EAGER: Quantifying the Fluxionality of Surface Oxide Supports through the Integration of Global Optimization Algorithms and Multi-Scale Models for Single-Site Catalysts

In this project a novel catalyst design aimed at reducing pollutants from gasoline- and diesel-fueled vehicles will be investigated. This new design has the potential to reduce the amount of expensive and strategic noble metals, such as platinum and rhodium, required to meet the strictest regulatory standards for carbon monoxide (CO) emissions from tailpipes.

Additionally, the accuracy of computational and artificial intelligence (AI) methods used to predict new catalyst designs will be examined. The outcomes of the research will be incorporated into a computational catalysis educational program for undergraduate and graduate students and integrated into two graduate courses currently taught by the principal investigator.

The project will build on the foundation developed during the lead investigator's decade-long work combining Density Functional Theory (DFT) and Machine Learning (ML) methods. This foundation allows for the exploration of the catalytic properties of the “29” oxide structure, a unique copper oxide film that can be stably grown on a Cu(111) crystal, enabling the development of systems that leverage this structure.
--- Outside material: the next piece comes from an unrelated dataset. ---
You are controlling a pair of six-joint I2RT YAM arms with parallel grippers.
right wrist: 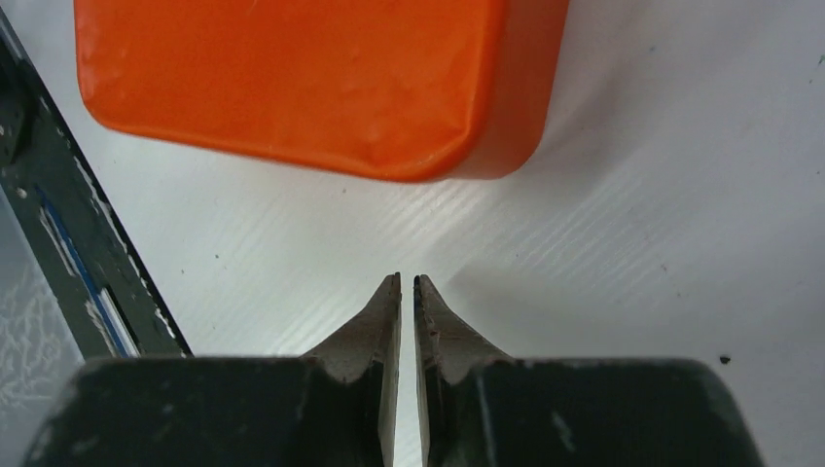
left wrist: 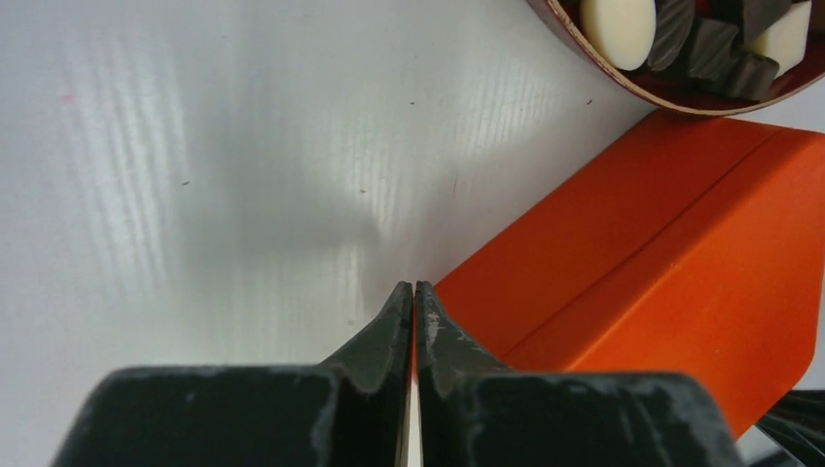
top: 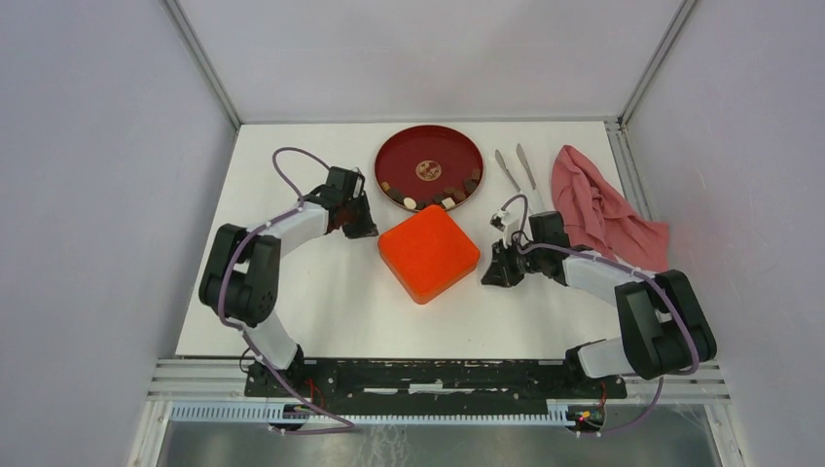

This oxide acts as an ideal support for atomically dispersed precious metals, making it highly effective for catalysis. To design and evaluate the performance of atomically dispersed Pt and Rh atoms on the "29" oxide Cu support, the computational work will be conducted in collaboration with experimental partners. The structure and redox properties of the "29" oxide surface on Cu(111) will also be examined by focusing on dynamic changes (fluxionality) as it is reduced to the "44" oxide structure under reaction conditions.

The "29" and "44" refer to the unit cell size of each oxide structure. A key goal of the study is to reconcile previous models of the "29" and "44" oxide surfaces with recent non-contact atomic force microscopy (nc-AFM) images, which show two distinct stoichiometric arrangements for these structures, as reported in a recent publication (Zhu et al., Journal of the American Chemical Society, 146 (2024), 15887–15896).

Simulated X-ray photoelectron spectroscopy, Scanning Tunneling Microscopy, Normal Incidence X-ray Standing Waves, and Surface X-ray Diffraction data will be correlated with experimental results. New models of the "29" and "44" oxide structures will be generated using global optimization algorithms and compared with the nc-AFM data. Additionally, the cooperative effects between the copper oxide surface and isolated Pt or Rh atoms will be modeled by integrating results from the Atomistic Global Optimization X package with first-principles calculations.

This modeling effort will help identify the most stable structures and enable a better understanding of the oxidation/reduction pathways involved in low-temperature CO oxidation with atomically dispersed metals under realistic reaction conditions.

This award reflects NSF's statutory mission and has been deemed worthy of support through evaluation using the Foundation's intellectual merit and broader impacts review criteria.